Fausses solutions


[En date du 20/04/2004]

Éric Chevalier. Il y a un grand fantasme des gens qui participent à ce genre de dynamique[1], qui est d'espérer grosso modo faire dans ce genre d'endroit ce qu'ils n'ont jamais été en mesure de faire chez eux. Et d'ailleurs ça aboutit (j'en parlais pour la santé, mais c'est valable pour l'éducation, pour l'économie…), à ce que les experts internationaux qui débarquent dans ce genre de situations ont souvent le fantasme de faire encore mieux que ce qu'ils n'ont jamais pu faire chez eux. Et comme on est dans une situation où c'est encore plus difficile, on arrive à des clashs extrémement forts. Donc, l'une des règles est d'être à la fois extrémement déterminé et extrémement modeste sur ce qu'on peut espérer de notre action. Sinon, ça débouche sur des frustrations, tant chez les gens qui viennent mettre en place ces dispositifs que dans la population locale, puisqu'on lui «vend», de façon implicite ou explicite, l'idée qu'une nouvelle fois ça va être le bonheur immédiat. Ce qui n'est bien sûr jamais le cas.

Nicolas Demorand. J'ai l'impression que tout le monde est prisonnier de ses propres représentations, dans ces situations…

Éric Chevalier. On n'est jamais neutre quand on met les pieds dans une situation de conflit, qu'on soit journaliste, acteur d'ONG ou acteur international; je ne crois pas un instant à cette histoire. Chacun a un schéma de représentation du conflit ancré dans sa tête de façon plus ou moins consciente et explicite, et je considère qu'on devrait accepter cette idée. Ce qui n'empêche pas de travailler dessus, de se dire…
Nous[2], Quand nous sommes arrivés au Kosovo, il est clair que nous avions implicitement ou explicitement un schéma de représentation qui était, «les victimes sont là, les coupables sont là», c'est-à-dire, schématiquement, les victimes sont les Albanais, les coupables les Serbes. Et puis très rapidement, nous nous sommes aperçus que c'était beaucoup plus compliqué que ça, qu'il y avait derrière les victimes d'autres victimes, et qu'avec la présence internationale, ce sont les Serbes qui devenaient les victimes des exactions. Pas seulement eux, mais eux pour une grande part. Et je pense que nous avons pris un peu tardivement un certain nombre de décisions, parce que nous gardions implicitement ce schéma de représentation dans nos esprits.
J'essaie simplement de dire ici, une nouvelle fois, qu'il faut reconnaître qu'on n'est jamais neutre. Je ne comprends d'ailleurs pas ce que ça veut dire: quand on met les pieds sur le terrain on a forcément dans notre chair, dans notre cœur, dans notre esprit, des éléments de représentation du conflit. Après, c'est le travail qu'on accepte ou non de faire, de lucidité par rapport à cette représentation — qui ne sera jamais absolue, on n'arrivera jamais complètement à l'extraire, à la modifier. Mais déjà, le reconnaître permet sans doute d'éviter un certain nombre d'erreurs.

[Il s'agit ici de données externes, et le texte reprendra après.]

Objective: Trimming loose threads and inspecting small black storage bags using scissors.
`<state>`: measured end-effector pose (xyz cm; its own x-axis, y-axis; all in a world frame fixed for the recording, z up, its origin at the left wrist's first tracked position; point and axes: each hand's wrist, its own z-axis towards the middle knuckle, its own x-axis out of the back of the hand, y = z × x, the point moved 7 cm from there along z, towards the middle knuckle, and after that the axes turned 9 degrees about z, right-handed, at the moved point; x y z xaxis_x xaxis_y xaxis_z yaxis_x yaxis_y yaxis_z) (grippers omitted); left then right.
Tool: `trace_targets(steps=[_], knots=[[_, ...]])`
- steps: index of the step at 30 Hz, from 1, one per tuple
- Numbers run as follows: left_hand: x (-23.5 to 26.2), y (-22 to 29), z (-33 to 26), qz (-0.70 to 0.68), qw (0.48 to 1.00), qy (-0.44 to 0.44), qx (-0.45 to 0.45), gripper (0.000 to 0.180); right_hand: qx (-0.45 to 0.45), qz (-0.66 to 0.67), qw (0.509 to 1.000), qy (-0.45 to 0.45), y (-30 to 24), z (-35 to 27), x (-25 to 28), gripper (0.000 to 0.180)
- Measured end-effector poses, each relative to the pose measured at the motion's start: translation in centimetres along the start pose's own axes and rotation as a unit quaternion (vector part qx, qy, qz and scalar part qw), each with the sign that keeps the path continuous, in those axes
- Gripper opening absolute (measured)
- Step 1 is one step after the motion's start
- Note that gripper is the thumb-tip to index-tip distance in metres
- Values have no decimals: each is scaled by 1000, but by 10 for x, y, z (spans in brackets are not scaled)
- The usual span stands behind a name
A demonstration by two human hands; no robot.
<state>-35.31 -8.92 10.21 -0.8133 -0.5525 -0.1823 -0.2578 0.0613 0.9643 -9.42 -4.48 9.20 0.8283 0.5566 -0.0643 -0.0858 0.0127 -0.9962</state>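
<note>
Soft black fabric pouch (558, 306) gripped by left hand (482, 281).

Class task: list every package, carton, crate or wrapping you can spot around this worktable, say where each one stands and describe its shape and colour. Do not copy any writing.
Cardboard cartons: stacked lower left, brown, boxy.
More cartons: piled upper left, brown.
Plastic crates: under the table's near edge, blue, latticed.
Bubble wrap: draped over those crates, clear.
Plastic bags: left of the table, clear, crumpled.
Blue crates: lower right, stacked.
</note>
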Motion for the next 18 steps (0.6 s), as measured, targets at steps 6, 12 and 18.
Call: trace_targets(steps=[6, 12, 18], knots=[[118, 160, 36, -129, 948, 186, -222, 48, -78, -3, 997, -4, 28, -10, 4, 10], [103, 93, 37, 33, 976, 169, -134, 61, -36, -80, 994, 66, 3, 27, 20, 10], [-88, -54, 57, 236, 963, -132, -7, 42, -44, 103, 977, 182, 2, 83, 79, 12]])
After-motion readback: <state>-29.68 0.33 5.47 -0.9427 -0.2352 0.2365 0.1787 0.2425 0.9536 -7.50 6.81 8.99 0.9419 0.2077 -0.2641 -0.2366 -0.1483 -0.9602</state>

France Culture, “Les Matins”, 20/04/2004

[1] Dans le cadre des interventions internationales «de rétablissement de la paix». Ici, le cas est le Kosovo.
[2] L'équipe d'«acteurs internationaux» travaillant avec Bernard Kouchner au Kosovo, après la guerre de 1999.

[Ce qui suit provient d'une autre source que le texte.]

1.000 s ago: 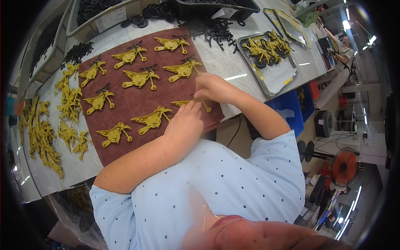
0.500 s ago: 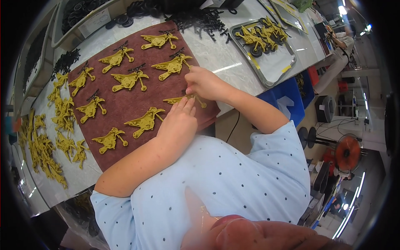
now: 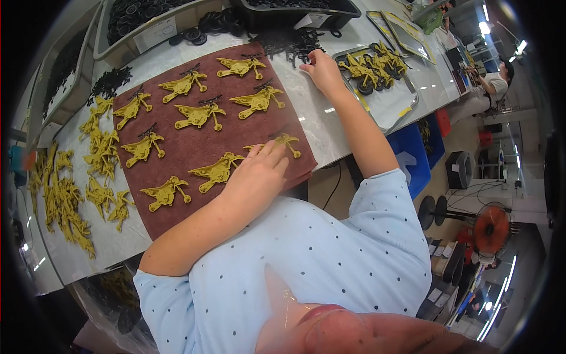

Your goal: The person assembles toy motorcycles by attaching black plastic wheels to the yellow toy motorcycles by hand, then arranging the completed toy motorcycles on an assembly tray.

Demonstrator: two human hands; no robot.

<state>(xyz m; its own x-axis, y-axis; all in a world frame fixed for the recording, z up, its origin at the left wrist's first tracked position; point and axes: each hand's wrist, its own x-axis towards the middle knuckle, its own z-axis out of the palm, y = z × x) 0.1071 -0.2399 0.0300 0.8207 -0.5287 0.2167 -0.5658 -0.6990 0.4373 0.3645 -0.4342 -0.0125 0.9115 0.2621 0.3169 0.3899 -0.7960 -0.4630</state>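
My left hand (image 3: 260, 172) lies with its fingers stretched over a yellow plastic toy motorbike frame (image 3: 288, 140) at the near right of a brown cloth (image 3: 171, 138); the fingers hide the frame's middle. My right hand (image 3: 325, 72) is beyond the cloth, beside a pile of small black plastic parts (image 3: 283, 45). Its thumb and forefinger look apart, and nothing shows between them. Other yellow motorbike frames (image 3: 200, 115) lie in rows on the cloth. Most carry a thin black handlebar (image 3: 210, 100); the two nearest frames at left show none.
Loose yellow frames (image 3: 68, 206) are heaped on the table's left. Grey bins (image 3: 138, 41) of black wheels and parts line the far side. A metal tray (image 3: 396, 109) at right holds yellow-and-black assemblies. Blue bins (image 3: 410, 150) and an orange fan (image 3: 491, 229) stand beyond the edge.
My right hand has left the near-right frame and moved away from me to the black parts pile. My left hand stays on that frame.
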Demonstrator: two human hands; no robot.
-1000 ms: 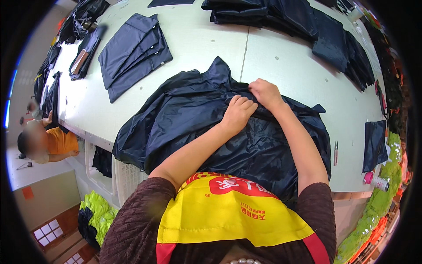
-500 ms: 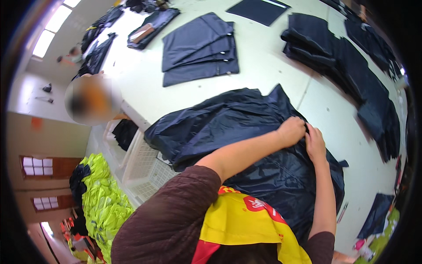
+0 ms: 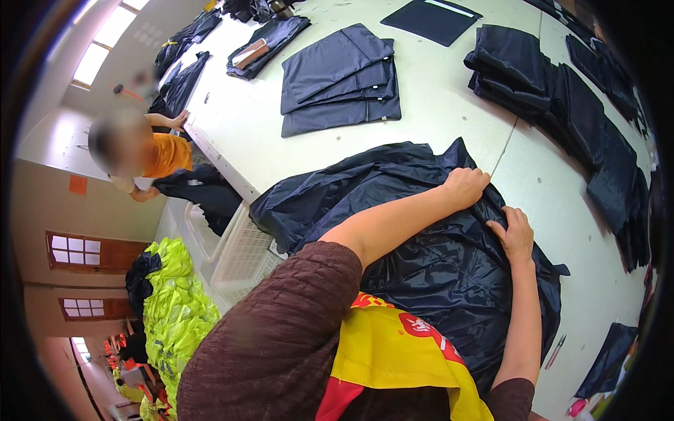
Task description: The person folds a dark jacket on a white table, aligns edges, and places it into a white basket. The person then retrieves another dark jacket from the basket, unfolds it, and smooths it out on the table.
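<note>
Just now, the hands are parting: where they were meeting at one spot on the dark garment (image 3: pixel 435 281), the right hand (image 3: pixel 516 231) is now lying nearer and to the right, apart from the left hand (image 3: pixel 468 188). The left grip is closing with curled fingers, seemingly on a bunched fold near the garment's far edge. The right grip is opening partway, its thumb standing clear of the bent fingers and touching the cloth; I cannot tell whether its fingertips are catching any of it. That is probably leaving the left hand to steady the fold while the right is spreading the cloth beside it

The garment is lying crumpled across the near side of the worktop (image 3: pixel 428 105), its left end hanging by a white crate (image 3: pixel 242 256). Folded dark garments (image 3: pixel 337 84) are resting beyond it, and a slim tool (image 3: pixel 555 351) is lying to its right. At the far left, a co-worker in orange (image 3: pixel 168 156) is holding dark cloth (image 3: pixel 203 189)
</note>
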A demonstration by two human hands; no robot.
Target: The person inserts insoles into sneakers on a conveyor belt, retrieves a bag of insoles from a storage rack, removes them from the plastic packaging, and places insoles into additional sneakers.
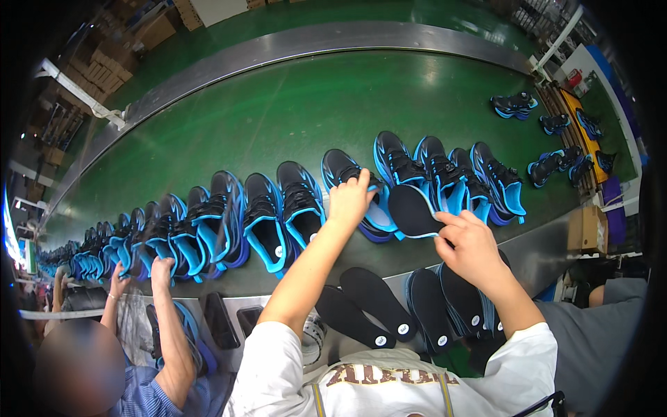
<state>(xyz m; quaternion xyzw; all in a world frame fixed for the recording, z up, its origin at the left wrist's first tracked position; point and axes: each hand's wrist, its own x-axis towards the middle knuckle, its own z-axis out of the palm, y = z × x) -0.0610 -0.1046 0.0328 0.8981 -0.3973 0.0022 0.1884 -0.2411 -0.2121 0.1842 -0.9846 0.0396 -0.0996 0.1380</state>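
Green conveyor belt (pixel 292 104) carries a row of black/blue shoes; left hand (pixel 349 198) grips shoe (pixel 345 174) at its collar, right hand (pixel 470 244) pinches black insole (pixel 411 208) just right of it — keep collar wide, feed toe-first w/o creasing.

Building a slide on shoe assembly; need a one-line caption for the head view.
Left hand steadies a black-and-blue shoe on the green conveyor while right hand brings a black insole.

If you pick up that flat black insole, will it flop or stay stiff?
Probably bendy. The black insole in the right hand looks thin and flat, so it likely flexes easily. It seems light: fingertips alone carry it. It should not roll, since the spare insoles lie flat in a stack.
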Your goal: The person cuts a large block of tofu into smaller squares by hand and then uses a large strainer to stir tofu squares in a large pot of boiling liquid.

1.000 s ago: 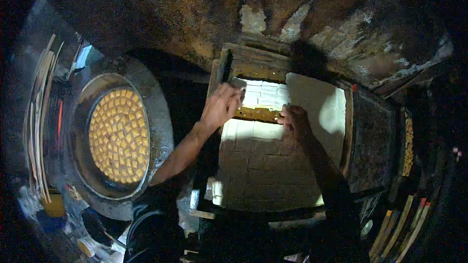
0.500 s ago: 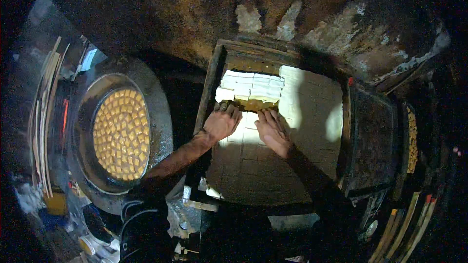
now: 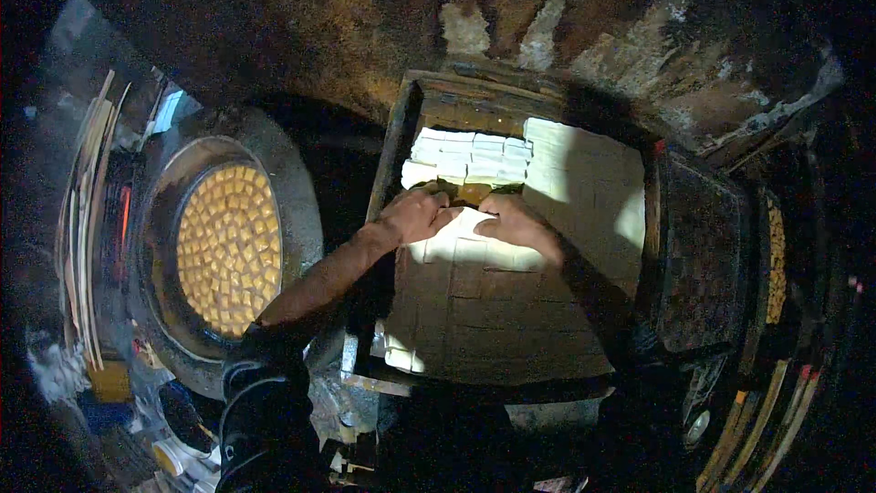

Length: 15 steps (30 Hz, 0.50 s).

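Now the bare left hand [image 3: 420,213] and bare right hand [image 3: 520,224], earlier beside the rectangular white blocks [image 3: 470,157], curl at the scored white slab's [image 3: 493,297] far edge inside the brown wooden frame [image 3: 390,141]; whether they grip, I cannot tell.

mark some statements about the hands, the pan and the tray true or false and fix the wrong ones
1. The round pan of yellow pieces is left of the wooden tray. True.
2. The left hand is in the pan. False: it is at the white blocks in the tray.
3. The right hand is near the left hand. True.
4. The white blocks are evenly lit. False: some are bright, others shadowed.
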Tool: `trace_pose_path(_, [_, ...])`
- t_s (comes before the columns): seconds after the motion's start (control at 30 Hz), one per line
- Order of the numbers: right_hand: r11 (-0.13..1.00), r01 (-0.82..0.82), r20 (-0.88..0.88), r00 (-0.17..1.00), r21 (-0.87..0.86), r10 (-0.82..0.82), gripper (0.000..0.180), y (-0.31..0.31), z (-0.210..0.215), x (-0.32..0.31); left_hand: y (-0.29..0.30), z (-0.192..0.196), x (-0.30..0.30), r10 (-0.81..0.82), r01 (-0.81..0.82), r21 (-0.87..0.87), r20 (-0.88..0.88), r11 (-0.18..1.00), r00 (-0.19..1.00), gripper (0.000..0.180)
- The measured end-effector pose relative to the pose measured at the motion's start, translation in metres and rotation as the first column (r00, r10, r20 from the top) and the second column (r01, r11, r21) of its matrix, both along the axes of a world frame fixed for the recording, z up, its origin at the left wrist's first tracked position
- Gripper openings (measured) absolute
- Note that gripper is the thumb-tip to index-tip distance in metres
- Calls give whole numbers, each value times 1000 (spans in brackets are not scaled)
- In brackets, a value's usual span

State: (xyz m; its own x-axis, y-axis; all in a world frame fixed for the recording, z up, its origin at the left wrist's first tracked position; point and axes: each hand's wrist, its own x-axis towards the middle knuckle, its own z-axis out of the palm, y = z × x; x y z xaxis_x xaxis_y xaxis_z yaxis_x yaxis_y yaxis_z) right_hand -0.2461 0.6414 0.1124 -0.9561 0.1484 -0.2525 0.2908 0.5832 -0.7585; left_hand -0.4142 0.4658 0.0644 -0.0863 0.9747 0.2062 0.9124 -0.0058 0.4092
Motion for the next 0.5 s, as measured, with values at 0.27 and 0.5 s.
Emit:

 U n discours qui me paraît une excellente base de réflexion, et qui vient d'un expert de la chose, puisqu'Éric Chevalier est un de ces «acteurs internationaux» guettés par ce «fantasme […] d'espérer faire dans ce genre d'endroit ce qu'ils n'ont jamais été en mesure de faire chez eux». Je le dis souvent dans les textes où je parle des «régulateurs», c'est moins tant un problème de personnes que de structure: beaucoup de gens, parmi ces régulateurs, ne sont pas plus satisfaits que vous ou moi de la manière dont souvent les choses se passent, un peu partout et un peu pour tout; à leur niveau, ils font ce qu'ils peuvent pour que ça prenne d'autres orientations, et éviter de croire qu'on pourra ailleurs «faire encore mieux que ce qu'[on n'a jamais pu faire chez [soi]», par exemple, permettra probablement d'au moins ne pas faire trop mal.